Du 18 au 20 février 2026, le Comité national de facilitation des échanges (CNFE) tient à Grand-Bassam, une réunion stratégique consacrée à l’évaluation de son Plan d’action 2025 et à l’élaboration du Plan d’action 2026. Cette rencontre s’inscrit dans le cadre de la mise en œuvre de l’Accord sur la facilitation des échanges de l’Organisation mondiale du commerce, ainsi que des engagements régionaux et continentaux, notamment la ZLECAf.
Mis en place comme cadre institutionnel de coordination et de suivi des réformes en matière de commerce extérieur, le CNFE vise à améliorer la fluidité des échanges, moderniser les procédures douanières et renforcer la participation du secteur privé. Après une année 2025 marquée par plusieurs initiatives, cette réunion bilan doit permettre d’identifier les acquis, les insuffisances et les priorités à venir.
Un plan 2026 plus réaliste et priorisé
L’objectif principal est d’élaborer un Plan d’action 2026 cohérent, budgétisé et assorti d’indicateurs de performance, en définissant clairement les appuis techniques, institutionnels et financiers nécessaires. Les travaux, organisés avec l’appui de TradeMark Africa, reposent sur une approche participative combinant présentations techniques, discussions en plénière et travaux de groupes.
À l’issue de la rencontre, plusieurs livrables sont attendus : un rapport détaillé du bilan 2025, un Plan d’action 2026 validé, ainsi qu’un tableau de suivi-évaluation.
Une dynamique régionale
Pour le lieutenant-colonel Ange Doh, chef du bureau du transit, de la facilitation et des questions de sécurité à la Douane ivoirienne, cette réunion est essentielle :
« Le CNFE est l’espace où toutes les expertises se retrouvent pour vérifier si la stratégie nationale de facilitation des échanges est réellement en marche. Il s’agit de faire le bilan de 2025, puis de définir ensemble les orientations pour 2026, en cohérence avec les engagements régionaux. »

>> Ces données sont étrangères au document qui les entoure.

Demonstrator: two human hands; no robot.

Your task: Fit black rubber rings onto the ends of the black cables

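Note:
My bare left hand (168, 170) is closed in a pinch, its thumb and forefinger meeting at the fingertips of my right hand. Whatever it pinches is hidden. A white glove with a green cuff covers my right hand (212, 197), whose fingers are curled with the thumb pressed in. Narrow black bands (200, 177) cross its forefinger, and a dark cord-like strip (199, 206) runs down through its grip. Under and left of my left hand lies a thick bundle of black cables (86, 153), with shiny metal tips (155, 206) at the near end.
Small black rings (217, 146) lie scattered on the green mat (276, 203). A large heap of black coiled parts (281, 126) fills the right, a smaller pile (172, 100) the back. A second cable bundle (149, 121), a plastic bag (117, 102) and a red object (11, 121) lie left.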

Il rappelle que la Côte d’Ivoire, signataire de l’Accord sur la facilitation des échanges de l’OMC, évolue dans une dynamique collective avec les pays de la CEDEAO, qui disposent tous de comités similaires et partagent régulièrement leurs expériences.
Vers un commerce plus durable
Autre innovation évoquée lors des échanges : l’intégration progressive du concept de « commerce vert ». Celui-ci vise à promouvoir des pratiques commerciales respectueuses de l’environnement, notamment en limitant la pollution liée au transport et à la circulation des marchandises.
« Faciliter les échanges, oui, mais en tenant compte des enjeux environnementaux. Les flux commerciaux doivent désormais intégrer la dimension écologique », a souligné le lieutenant-colonel Doh.
En réunissant administrations, secteur privé et partenaires techniques, le CNFE ambitionne ainsi de faire de 2026 une année décisive pour une facilitation des échanges plus performante, inclusive et durable en Côte d’Ivoire.